What is wanted is the full listing, word for word, without its pictures.

Data below =>
== Segment start ==

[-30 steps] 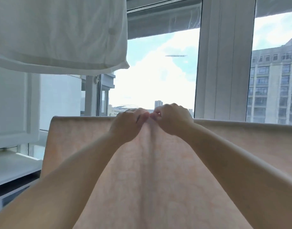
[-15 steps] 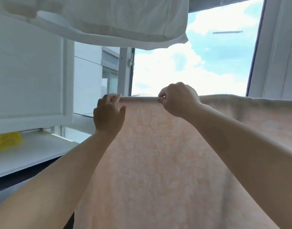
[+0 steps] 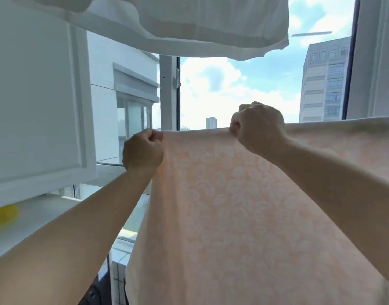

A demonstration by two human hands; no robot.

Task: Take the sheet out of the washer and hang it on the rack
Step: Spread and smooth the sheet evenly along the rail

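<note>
Both hands grip the top edge of a peach floral sheet (image 3: 244, 216) before a window. The left hand (image 3: 143, 153) pinches its left corner, the right hand (image 3: 258, 130) clutches nearer the middle.

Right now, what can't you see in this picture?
Head view only:
- The rack bar: hidden under the peach sheet folded over it.
- Fingertips of the left hand and right hand: curled into the sheet's top edge.
- The white laundry overhead: cut off by the top edge.
- The yellow thing: cut off at left.
</note>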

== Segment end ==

Task result =>
[-30 steps] 
[-15 steps] 
[+0 steps] 

A demonstration by two human hands; no robot.

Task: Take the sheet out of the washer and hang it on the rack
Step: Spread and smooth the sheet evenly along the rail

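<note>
Both hands grip the top edge of a peach floral sheet (image 3: 244, 216) before a window. The left hand (image 3: 143, 153) pinches its left corner, the right hand (image 3: 258, 130) clutches nearer the middle.

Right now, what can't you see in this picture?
Head view only:
- The rack bar: hidden under the peach sheet folded over it.
- Fingertips of the left hand and right hand: curled into the sheet's top edge.
- The white laundry overhead: cut off by the top edge.
- The yellow thing: cut off at left.
</note>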

The exercise calls for nothing further.